Eurovision 2025, la Spagna contesta il televoto: secondo RTVE, i conflitti in corso avrebbero influenzato i voti. Chiesta verifica all’EBU.

L’Eurovision 2025, concluso con la vittoria dell’austriaco JJ e la sua Wasted Love, continua a far discutere. La radiotelevisione pubblica spagnola RTVE ha annunciato l’intenzione di chiedere all’Unione Europea di Radiodiffusione (EBU) una verifica approfondita del sistema di televoto, che secondo l’emittente sarebbe stato influenzato dagli scenari di guerra internazionali, minando l’imparzialità del concorso.

Secondo RTVE, la straordinaria quantità di voti ricevuti da Israele – ben 297 punti dal pubblico, inclusi 12 punti da 13 Paesi – solleva il dubbio che il conflitto in corso a Gaza abbia condizionato l’opinione dei votanti. La Spagna, per esempio, ha visto una partecipazione record al televoto nella finale: 142.688 voti totali, a fronte dei soli 14.461 nella prima semifinale (dove Israele non era in gara). Da Madrid, si sottolinea come il divario numerico non sia giustificabile solo con l’aumento dell’audience, e si chiede all’EBU una revisione dei dati.

RTVE si dice preoccupata per “l’influenza politica su un evento culturale”, soprattutto alla luce del risultato della propria rappresentante, Melody, classificatasi penultima nonostante il sostegno della giuria. Il messaggio è chiaro: servono regole più solide per garantire la neutralità del concorso.

La polemica non si ferma al televoto. Durante la finale, RTVE ha trasmesso un messaggio in sovrimpressione: “Quando i diritti umani sono in pericolo, il silenzio non è un’opzione. Pace e giustizia per la Palestina.” Una presa di posizione netta che ha provocato la reazione dell’EBU, con minacce di sanzioni per violazione della regola contro i contenuti politici.
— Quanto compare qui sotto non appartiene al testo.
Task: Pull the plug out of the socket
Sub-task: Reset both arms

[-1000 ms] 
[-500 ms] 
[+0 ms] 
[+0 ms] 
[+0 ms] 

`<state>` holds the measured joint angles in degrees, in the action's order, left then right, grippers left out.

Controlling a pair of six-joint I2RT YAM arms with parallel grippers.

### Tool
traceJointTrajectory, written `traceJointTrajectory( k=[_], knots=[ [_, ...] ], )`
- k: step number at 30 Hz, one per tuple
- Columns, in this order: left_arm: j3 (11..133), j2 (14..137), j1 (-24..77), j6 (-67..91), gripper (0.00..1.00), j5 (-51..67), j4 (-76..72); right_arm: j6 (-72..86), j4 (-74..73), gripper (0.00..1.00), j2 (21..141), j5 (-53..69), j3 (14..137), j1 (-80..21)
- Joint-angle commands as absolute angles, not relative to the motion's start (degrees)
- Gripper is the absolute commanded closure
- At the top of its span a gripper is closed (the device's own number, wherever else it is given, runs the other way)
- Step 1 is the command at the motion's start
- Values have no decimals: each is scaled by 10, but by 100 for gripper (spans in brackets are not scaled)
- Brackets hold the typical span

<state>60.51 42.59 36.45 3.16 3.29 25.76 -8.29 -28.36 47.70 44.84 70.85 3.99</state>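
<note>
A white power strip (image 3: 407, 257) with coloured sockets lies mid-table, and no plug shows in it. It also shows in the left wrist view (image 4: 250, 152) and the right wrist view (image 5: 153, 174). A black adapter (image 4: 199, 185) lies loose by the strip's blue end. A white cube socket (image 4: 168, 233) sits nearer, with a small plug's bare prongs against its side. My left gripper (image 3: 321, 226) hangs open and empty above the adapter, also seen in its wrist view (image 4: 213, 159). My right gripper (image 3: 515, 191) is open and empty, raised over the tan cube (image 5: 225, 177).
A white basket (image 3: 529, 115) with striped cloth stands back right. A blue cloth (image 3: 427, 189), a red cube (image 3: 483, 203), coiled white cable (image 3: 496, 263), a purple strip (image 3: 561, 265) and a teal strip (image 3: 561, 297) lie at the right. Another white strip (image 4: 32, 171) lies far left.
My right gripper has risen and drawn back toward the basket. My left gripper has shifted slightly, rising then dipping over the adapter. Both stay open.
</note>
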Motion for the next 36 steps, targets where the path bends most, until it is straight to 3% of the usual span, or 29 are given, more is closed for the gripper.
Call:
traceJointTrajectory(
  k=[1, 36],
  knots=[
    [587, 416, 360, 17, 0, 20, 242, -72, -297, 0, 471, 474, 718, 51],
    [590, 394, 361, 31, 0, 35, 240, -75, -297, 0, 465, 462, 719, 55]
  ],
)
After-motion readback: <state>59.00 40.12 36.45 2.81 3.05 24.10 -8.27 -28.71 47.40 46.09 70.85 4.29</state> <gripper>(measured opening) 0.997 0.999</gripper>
Il governo spagnolo, attraverso il presidente Pedro Sánchez, ha rincarato la dose: “Se alla Russia è stato impedito di partecipare all’Eurovision dopo l’invasione dell’Ucraina, non si capisce perché Israele possa continuare a farlo. Non possiamo accettare doppi standard, nemmeno nella cultura.”

RTVE ha inoltre fatto sapere che altre emittenti europee, non ancora nominate ufficialmente, sarebbero pronte ad unirsi alla richiesta di revisione. Tra i Paesi che hanno assegnato punteggi elevati a Israele ci sono anche Irlanda e Slovenia, anch’essi caratterizzati da posizioni critiche verso la guerra in Gaza.

La polemica, dunque, è tutt’altro che chiusa. Mentre l’Eurovision si conferma uno degli eventi televisivi più seguiti e discussi al mondo, la sua vocazione apolitica viene messa ancora una volta in discussione da uno scenario geopolitico sempre più complesso.